**PROMPT:** Copy all of the material below, line for line.

------------------------------

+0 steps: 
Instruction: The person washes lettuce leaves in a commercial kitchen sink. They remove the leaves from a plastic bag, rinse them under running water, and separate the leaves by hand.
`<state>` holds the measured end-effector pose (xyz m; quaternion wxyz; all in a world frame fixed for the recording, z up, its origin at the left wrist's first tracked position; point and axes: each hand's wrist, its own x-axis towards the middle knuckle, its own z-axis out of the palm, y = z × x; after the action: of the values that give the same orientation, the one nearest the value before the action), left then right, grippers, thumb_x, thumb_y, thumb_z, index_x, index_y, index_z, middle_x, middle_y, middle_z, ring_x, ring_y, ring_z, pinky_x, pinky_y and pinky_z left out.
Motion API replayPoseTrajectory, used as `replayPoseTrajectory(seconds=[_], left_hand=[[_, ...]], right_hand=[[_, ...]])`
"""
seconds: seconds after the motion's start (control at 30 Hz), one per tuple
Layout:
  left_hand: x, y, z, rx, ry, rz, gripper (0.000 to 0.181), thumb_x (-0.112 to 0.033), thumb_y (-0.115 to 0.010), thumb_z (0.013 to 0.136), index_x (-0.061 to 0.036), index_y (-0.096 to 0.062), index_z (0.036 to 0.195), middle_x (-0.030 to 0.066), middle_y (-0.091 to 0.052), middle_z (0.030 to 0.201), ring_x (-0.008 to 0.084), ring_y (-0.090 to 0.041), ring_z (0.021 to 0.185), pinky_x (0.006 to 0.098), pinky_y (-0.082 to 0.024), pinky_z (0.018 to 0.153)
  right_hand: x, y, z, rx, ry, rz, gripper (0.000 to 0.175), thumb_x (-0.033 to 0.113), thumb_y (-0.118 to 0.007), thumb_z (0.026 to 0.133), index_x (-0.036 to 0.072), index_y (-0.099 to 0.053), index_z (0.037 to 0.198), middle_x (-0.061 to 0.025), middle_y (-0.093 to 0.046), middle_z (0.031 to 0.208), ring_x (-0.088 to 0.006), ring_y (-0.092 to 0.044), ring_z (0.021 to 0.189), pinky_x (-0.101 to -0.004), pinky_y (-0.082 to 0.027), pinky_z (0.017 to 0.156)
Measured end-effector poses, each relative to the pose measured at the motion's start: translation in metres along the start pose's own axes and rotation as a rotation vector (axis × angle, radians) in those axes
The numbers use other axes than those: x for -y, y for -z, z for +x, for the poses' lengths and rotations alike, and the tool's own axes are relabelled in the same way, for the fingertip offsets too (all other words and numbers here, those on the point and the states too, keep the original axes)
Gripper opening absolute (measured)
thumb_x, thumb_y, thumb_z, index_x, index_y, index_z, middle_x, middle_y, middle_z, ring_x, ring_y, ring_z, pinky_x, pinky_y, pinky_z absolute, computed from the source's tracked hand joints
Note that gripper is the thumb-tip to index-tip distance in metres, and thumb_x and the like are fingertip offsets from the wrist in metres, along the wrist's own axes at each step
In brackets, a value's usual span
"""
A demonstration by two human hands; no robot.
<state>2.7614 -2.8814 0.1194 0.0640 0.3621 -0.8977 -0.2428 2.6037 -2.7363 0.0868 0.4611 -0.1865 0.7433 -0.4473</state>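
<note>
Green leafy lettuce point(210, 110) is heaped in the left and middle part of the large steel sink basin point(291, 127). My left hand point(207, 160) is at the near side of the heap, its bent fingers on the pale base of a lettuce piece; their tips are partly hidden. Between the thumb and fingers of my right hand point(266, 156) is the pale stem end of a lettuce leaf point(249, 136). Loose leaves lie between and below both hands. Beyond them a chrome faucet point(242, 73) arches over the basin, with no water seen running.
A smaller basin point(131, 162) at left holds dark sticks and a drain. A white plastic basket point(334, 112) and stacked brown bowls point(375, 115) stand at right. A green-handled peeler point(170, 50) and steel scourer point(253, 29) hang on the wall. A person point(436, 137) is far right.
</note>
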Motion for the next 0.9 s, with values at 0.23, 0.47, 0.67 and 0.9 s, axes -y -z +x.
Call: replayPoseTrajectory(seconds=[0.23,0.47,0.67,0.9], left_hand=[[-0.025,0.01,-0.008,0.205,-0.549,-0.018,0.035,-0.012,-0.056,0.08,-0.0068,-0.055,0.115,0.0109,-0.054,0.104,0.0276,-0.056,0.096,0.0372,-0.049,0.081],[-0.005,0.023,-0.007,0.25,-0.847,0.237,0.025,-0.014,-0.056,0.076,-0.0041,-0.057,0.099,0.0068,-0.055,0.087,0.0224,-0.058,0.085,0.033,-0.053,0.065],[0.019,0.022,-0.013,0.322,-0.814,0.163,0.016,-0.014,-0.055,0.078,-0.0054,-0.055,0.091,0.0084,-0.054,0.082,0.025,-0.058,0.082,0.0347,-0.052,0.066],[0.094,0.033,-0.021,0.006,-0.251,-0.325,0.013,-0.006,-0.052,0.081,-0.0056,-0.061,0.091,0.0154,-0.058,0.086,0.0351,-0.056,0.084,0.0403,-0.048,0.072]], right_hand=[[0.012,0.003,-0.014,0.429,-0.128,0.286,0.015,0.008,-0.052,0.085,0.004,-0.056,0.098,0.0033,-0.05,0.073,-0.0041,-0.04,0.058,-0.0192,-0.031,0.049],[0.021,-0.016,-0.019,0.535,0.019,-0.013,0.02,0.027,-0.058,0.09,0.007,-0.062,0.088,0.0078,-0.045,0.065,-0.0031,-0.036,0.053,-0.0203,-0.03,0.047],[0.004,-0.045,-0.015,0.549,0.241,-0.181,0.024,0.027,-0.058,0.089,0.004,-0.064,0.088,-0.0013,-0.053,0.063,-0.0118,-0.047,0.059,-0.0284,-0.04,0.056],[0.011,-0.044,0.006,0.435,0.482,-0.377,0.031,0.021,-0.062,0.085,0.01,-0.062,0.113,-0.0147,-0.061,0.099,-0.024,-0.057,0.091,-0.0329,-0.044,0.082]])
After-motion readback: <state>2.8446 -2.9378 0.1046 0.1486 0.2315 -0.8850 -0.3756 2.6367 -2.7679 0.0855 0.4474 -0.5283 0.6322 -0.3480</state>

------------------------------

**WRITTEN SOLUTION:**
+0 steps: 
Instruction: The person washes lettuce leaves in a commercial kitchen sink. They remove the leaves from a plastic bag, rinse them under running water, and separate the leaves by hand.
`<state>` holds the measured end-effector pose (xyz m; quaternion wxyz; all in a world frame fixed for the recording, z up, its origin at the left wrist's first tracked position; point and axes: each hand's wrist, its own x-axis towards the middle knuckle, its own z-axis out of the palm, y = z × x; after the action: of the values that give the same orientation, the one nearest the value before the action), left then right, grippers, thumb_x, thumb_y, thumb_z, index_x, index_y, index_z, middle_x, middle_y, middle_z, ring_x, ring_y, ring_z, pinky_x, pinky_y and pinky_z left out.
Motion API replayPoseTrajectory, used as `replayPoseTrajectory(seconds=[_], left_hand=[[_, ...]], right_hand=[[_, ...]])`
"""
seconds: seconds after the motion's start (control at 30 Hz), one per tuple
Layout:
  left_hand: x, y, z, rx, ry, rz, gripper (0.000 to 0.181), thumb_x (-0.112 to 0.033), thumb_y (-0.115 to 0.010), thumb_z (0.013 to 0.136), index_x (-0.061 to 0.036), index_y (-0.096 to 0.062), index_z (0.036 to 0.195), middle_x (-0.030 to 0.066), middle_y (-0.091 to 0.052), middle_z (0.030 to 0.201), ring_x (-0.008 to 0.084), ring_y (-0.090 to 0.041), ring_z (0.021 to 0.185), pinky_x (0.006 to 0.098), pinky_y (-0.082 to 0.024), pinky_z (0.018 to 0.153)
  right_hand: x, y, z, rx, ry, rz, gripper (0.000 to 0.175), thumb_x (-0.033 to 0.113), thumb_y (-0.118 to 0.007), thumb_z (0.026 to 0.133), index_x (-0.036 to 0.072), index_y (-0.099 to 0.053), index_z (0.037 to 0.198), middle_x (-0.061 to 0.025), middle_y (-0.093 to 0.046), middle_z (0.031 to 0.208), ring_x (-0.088 to 0.006), ring_y (-0.092 to 0.044), ring_z (0.021 to 0.189), pinky_x (-0.101 to -0.004), pinky_y (-0.082 to 0.027), pinky_z (0.017 to 0.156)
Measured end-effector poses, each relative to the pose measured at the motion's start: translation in metres along the start pose's own axes and rotation as a rotation vector (axis × angle, radians) in those axes
The numbers use other axes than those: x for -y, y for -z, z for +x, for the poses' lengths and rotations alike, and the tool's own axes are relabelled in the same way, for the fingertip offsets too (all other words and numbers here, those on the point and the states too, keep the original axes)
Gripper opening absolute (measured)
thumb_x, thumb_y, thumb_z, index_x, index_y, index_z, middle_x, middle_y, middle_z, ring_x, ring_y, ring_z, pinky_x, pinky_y, pinky_z absolute, computed from the source's tracked hand joints
Note that gripper is the thumb-tip to index-tip distance in metres, and thumb_x and the like are fingertip offsets from the wrist in metres, along the wrist's own axes at each step
In brackets, a value's usual span
"""
A demonstration by two human hands; no robot.
<state>2.7614 -2.8814 0.1194 0.0640 0.3621 -0.8977 -0.2428 2.6037 -2.7363 0.0868 0.4611 -0.1865 0.7433 -0.4473</state>
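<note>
Green leafy lettuce point(210, 110) is heaped in the left and middle part of the large steel sink basin point(291, 127). My left hand point(207, 160) is at the near side of the heap, its bent fingers on the pale base of a lettuce piece; their tips are partly hidden. Between the thumb and fingers of my right hand point(266, 156) is the pale stem end of a lettuce leaf point(249, 136). Loose leaves lie between and below both hands. Beyond them a chrome faucet point(242, 73) arches over the basin, with no water seen running.
A smaller basin point(131, 162) at left holds dark sticks and a drain. A white plastic basket point(334, 112) and stacked brown bowls point(375, 115) stand at right. A green-handled peeler point(170, 50) and steel scourer point(253, 29) hang on the wall. A person point(436, 137) is far right.
</note>
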Motion for the next 0.9 s, with values at 0.23, 0.47, 0.67 and 0.9 s, axes -y -z +x.
Call: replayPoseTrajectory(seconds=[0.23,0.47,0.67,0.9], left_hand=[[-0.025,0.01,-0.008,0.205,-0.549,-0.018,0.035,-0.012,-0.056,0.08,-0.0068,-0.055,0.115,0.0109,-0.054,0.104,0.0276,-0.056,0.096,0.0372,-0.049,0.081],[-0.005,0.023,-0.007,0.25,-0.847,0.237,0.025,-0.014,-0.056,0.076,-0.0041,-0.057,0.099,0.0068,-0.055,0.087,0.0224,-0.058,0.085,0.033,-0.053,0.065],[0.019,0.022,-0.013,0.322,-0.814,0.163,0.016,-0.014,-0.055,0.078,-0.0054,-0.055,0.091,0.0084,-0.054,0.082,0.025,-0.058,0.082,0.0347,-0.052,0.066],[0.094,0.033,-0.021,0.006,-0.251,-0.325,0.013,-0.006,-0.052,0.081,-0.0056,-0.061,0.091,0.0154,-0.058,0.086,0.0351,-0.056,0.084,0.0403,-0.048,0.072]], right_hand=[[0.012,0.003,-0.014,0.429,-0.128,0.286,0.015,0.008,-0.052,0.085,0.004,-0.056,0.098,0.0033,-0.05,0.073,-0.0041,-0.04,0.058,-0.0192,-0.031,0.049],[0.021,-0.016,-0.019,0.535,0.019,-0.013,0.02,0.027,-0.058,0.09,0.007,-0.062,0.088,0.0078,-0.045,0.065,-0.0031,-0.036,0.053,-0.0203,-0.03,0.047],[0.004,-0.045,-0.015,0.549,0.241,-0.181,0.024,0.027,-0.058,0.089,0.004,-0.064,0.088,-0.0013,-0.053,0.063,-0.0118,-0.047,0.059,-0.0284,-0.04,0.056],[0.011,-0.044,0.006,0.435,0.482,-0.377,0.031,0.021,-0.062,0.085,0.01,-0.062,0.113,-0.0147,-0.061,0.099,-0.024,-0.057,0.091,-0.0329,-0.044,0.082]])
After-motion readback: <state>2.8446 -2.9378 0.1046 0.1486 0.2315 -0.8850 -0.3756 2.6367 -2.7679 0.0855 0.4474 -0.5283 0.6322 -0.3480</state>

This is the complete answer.